An identical copy of all the records is what the answer must contain.

┌────────

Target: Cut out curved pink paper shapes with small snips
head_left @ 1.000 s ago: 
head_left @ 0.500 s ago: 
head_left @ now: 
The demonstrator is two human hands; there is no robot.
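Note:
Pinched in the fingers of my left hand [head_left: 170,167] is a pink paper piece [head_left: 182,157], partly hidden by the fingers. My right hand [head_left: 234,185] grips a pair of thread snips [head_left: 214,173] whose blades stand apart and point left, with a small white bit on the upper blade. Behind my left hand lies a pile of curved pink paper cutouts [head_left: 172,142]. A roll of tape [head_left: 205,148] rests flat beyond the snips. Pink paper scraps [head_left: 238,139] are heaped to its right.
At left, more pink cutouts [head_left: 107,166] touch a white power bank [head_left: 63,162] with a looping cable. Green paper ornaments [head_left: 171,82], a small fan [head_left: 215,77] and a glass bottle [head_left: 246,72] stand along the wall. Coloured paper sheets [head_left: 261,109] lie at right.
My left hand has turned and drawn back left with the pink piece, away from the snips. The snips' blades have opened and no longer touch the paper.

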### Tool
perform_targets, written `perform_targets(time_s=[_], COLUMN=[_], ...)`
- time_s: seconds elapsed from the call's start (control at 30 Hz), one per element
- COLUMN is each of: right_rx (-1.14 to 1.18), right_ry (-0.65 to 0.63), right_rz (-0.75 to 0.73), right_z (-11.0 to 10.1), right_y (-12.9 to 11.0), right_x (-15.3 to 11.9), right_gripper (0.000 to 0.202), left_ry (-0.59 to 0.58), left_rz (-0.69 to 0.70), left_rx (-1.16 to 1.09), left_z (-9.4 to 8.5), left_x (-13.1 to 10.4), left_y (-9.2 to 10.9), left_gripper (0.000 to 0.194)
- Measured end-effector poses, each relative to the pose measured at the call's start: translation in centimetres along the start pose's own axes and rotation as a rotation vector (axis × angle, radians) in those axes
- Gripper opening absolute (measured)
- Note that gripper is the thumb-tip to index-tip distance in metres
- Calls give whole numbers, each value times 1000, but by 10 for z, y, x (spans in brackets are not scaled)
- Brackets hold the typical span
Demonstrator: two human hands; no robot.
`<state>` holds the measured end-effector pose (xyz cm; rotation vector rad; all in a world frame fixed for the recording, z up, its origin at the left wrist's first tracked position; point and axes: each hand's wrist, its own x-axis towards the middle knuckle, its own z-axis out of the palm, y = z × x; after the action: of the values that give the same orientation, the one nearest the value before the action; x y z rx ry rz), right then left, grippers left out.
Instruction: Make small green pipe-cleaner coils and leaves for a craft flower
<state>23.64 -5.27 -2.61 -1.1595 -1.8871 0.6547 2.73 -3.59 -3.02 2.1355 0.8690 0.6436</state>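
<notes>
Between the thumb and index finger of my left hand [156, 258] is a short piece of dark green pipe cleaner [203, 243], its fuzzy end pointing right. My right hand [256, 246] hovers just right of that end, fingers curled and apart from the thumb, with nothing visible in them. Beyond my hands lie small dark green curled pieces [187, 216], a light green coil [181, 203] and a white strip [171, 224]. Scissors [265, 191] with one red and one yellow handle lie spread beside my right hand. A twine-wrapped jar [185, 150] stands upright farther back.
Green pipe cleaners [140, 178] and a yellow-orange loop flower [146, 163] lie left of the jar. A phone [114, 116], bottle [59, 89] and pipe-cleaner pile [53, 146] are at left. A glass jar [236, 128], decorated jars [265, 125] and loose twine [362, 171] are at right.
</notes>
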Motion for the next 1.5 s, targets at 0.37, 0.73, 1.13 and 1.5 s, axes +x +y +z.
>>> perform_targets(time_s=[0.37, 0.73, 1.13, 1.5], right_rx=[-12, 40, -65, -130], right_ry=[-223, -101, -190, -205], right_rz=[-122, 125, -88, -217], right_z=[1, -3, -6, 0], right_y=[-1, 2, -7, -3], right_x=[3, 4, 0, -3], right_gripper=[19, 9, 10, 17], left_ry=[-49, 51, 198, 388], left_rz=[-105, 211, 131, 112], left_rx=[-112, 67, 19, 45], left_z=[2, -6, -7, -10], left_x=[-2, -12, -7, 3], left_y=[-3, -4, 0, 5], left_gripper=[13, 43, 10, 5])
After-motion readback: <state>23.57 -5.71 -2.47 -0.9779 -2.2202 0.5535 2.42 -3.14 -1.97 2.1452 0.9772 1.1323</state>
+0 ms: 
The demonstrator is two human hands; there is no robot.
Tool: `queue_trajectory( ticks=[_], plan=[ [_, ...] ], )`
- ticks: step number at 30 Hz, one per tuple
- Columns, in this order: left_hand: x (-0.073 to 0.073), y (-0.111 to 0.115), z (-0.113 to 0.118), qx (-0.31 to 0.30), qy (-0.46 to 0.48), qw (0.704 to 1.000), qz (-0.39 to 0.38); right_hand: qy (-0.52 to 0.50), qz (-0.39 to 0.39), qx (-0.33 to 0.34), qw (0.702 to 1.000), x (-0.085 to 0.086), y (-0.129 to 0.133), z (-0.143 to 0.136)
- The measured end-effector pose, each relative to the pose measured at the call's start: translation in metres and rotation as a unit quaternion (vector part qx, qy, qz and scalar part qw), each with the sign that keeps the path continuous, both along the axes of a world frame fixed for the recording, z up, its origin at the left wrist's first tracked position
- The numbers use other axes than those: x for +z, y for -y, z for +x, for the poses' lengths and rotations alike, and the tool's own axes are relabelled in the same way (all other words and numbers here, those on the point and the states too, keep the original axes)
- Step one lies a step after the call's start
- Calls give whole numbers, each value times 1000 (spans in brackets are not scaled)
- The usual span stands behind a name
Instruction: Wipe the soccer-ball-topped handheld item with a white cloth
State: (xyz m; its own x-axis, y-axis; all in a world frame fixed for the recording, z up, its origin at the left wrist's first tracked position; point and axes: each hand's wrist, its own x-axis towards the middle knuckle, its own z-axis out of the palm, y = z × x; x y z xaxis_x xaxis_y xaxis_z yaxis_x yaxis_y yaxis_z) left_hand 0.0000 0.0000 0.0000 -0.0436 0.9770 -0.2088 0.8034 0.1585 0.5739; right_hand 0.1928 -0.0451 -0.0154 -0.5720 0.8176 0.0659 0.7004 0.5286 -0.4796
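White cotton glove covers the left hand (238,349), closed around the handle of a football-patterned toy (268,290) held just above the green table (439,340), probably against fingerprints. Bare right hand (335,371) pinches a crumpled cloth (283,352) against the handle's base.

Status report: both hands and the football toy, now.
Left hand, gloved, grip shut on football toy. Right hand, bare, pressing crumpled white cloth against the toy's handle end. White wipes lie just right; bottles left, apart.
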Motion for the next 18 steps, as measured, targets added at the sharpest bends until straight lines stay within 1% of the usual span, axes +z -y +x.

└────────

● **REPLY TO THE EXERCISE**:
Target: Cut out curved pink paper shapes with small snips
head_left @ 1.000 s ago: 
head_left @ 0.500 s ago: 
head_left @ now: 
The demonstrator is two human hands; there is no robot.
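Note:
Pinched in the fingers of my left hand [head_left: 170,167] is a pink paper piece [head_left: 182,157], partly hidden by the fingers. My right hand [head_left: 234,185] grips a pair of thread snips [head_left: 214,173] whose blades stand apart and point left, with a small white bit on the upper blade. Behind my left hand lies a pile of curved pink paper cutouts [head_left: 172,142]. A roll of tape [head_left: 205,148] rests flat beyond the snips. Pink paper scraps [head_left: 238,139] are heaped to its right.
At left, more pink cutouts [head_left: 107,166] touch a white power bank [head_left: 63,162] with a looping cable. Green paper ornaments [head_left: 171,82], a small fan [head_left: 215,77] and a glass bottle [head_left: 246,72] stand along the wall. Coloured paper sheets [head_left: 261,109] lie at right.
My left hand has turned and drawn back left with the pink piece, away from the snips. The snips' blades have opened and no longer touch the paper.
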
### Tool
perform_targets, written `perform_targets(time_s=[_], COLUMN=[_], ...)`
- time_s: seconds elapsed from the call's start (control at 30 Hz), one per element
- COLUMN is each of: right_rx (-1.14 to 1.18), right_ry (-0.65 to 0.63), right_rz (-0.75 to 0.73), right_z (-11.0 to 10.1), right_y (-12.9 to 11.0), right_x (-15.3 to 11.9), right_gripper (0.000 to 0.202), left_ry (-0.59 to 0.58), left_rz (-0.69 to 0.70), left_rx (-1.16 to 1.09), left_z (-9.4 to 8.5), left_x (-13.1 to 10.4), left_y (-9.2 to 10.9), left_gripper (0.000 to 0.194)
- Measured end-effector poses, each relative to the pose measured at the call's start: translation in centimetres along the start pose's own axes and rotation as a rotation vector (axis × angle, radians) in those axes
- Gripper opening absolute (measured)
- Note that gripper is the thumb-tip to index-tip distance in metres
- Calls give whole numbers, each value times 1000, but by 10 for z, y, x (spans in brackets are not scaled)
- Brackets hold the typical span
Demonstrator: two human hands; no robot.
`<state>` holds the measured end-effector pose (xyz cm; rotation vector rad; all in a world frame fixed for the recording, z up, its origin at the left wrist's first tracked position; point and axes: each hand's wrist, its own x-axis towards the middle knuckle, its own z-axis out of the palm, y = z × x; after the action: of the values that give the same orientation, the one nearest the value before the action; x y z rx ry rz), right then left, grippers left out.
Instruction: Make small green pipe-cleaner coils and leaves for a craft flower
<state>23.64 -5.27 -2.61 -1.1595 -1.8871 0.6547 2.73 -3.59 -3.02 2.1355 0.8690 0.6436</state>
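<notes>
Between the thumb and index finger of my left hand [156, 258] is a short piece of dark green pipe cleaner [203, 243], its fuzzy end pointing right. My right hand [256, 246] hovers just right of that end, fingers curled and apart from the thumb, with nothing visible in them. Beyond my hands lie small dark green curled pieces [187, 216], a light green coil [181, 203] and a white strip [171, 224]. Scissors [265, 191] with one red and one yellow handle lie spread beside my right hand. A twine-wrapped jar [185, 150] stands upright farther back.
Green pipe cleaners [140, 178] and a yellow-orange loop flower [146, 163] lie left of the jar. A phone [114, 116], bottle [59, 89] and pipe-cleaner pile [53, 146] are at left. A glass jar [236, 128], decorated jars [265, 125] and loose twine [362, 171] are at right.
</notes>
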Motion for the next 1.5 s, targets at 0.37, 0.73, 1.13 and 1.5 s, axes +x +y +z.
>>> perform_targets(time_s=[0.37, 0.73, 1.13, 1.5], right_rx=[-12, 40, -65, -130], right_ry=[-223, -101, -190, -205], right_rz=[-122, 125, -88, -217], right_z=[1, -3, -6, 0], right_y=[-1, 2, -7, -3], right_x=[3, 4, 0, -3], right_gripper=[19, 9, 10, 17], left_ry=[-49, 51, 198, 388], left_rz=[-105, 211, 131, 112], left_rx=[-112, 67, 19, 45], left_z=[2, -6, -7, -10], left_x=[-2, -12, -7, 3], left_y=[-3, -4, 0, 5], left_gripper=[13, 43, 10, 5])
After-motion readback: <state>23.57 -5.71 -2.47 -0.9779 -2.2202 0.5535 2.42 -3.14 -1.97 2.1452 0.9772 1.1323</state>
+0 ms: 
The demonstrator is two human hands; there is no robot.
Tool: `queue_trajectory( ticks=[_], plan=[ [_, ...] ], )`
- ticks: step number at 30 Hz, one per tuple
- Columns, in this order: left_hand: x (-0.073 to 0.073), y (-0.111 to 0.115), z (-0.113 to 0.118), qx (-0.31 to 0.30), qy (-0.46 to 0.48), qw (0.704 to 1.000), qz (-0.39 to 0.38); right_hand: qy (-0.52 to 0.50), qz (-0.39 to 0.39), qx (-0.33 to 0.34), qw (0.702 to 1.000), x (-0.085 to 0.086), y (-0.129 to 0.133), z (-0.143 to 0.136)
- The measured end-effector pose, each relative to the pose measured at the call's start: translation in metres and rotation as a unit quaternion (vector part qx, qy, qz and scalar part qw), each with the sign that keeps the path continuous, both along the axes of a world frame fixed for the recording, z up, its origin at the left wrist's first tracked position
- The numbers use other axes than those: x for +z, y for -y, z for +x, for the poses' lengths and rotations alike, and the tool's own axes are relabelled in the same way (all other words and numbers here, those on the point and the states too, keep the original axes)
- Step one lies a step after the call's start
- Calls give whole numbers, each value times 1000 (spans in brackets are not scaled)
- The usual span stands behind a name
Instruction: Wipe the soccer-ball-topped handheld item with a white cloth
State: (xyz m; its own x-axis, y-axis; all in a world frame fixed for the recording, z up, its origin at the left wrist's first tracked position; point and axes: each hand's wrist, its own x-axis towards the middle knuckle, its own z-axis out of the palm, y = z × x; x y z xaxis_x xaxis_y xaxis_z yaxis_x yaxis_y yaxis_z) left_hand 0.0000 0.0000 0.0000 -0.0436 0.9770 -0.2088 0.8034 0.1585 0.5739; right_hand 0.1928 -0.0451 -0.0154 -0.5720 0.8176 0.0659 0.7004 0.5286 -0.4796
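White cotton glove covers the left hand (238,349), closed around the handle of a football-patterned toy (268,290) held just above the green table (439,340), probably against fingerprints. Bare right hand (335,371) pinches a crumpled cloth (283,352) against the handle's base.

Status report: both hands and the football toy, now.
Left hand, gloved, grip shut on football toy. Right hand, bare, pressing crumpled white cloth against the toy's handle end. White wipes lie just right; bottles left, apart.
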Motion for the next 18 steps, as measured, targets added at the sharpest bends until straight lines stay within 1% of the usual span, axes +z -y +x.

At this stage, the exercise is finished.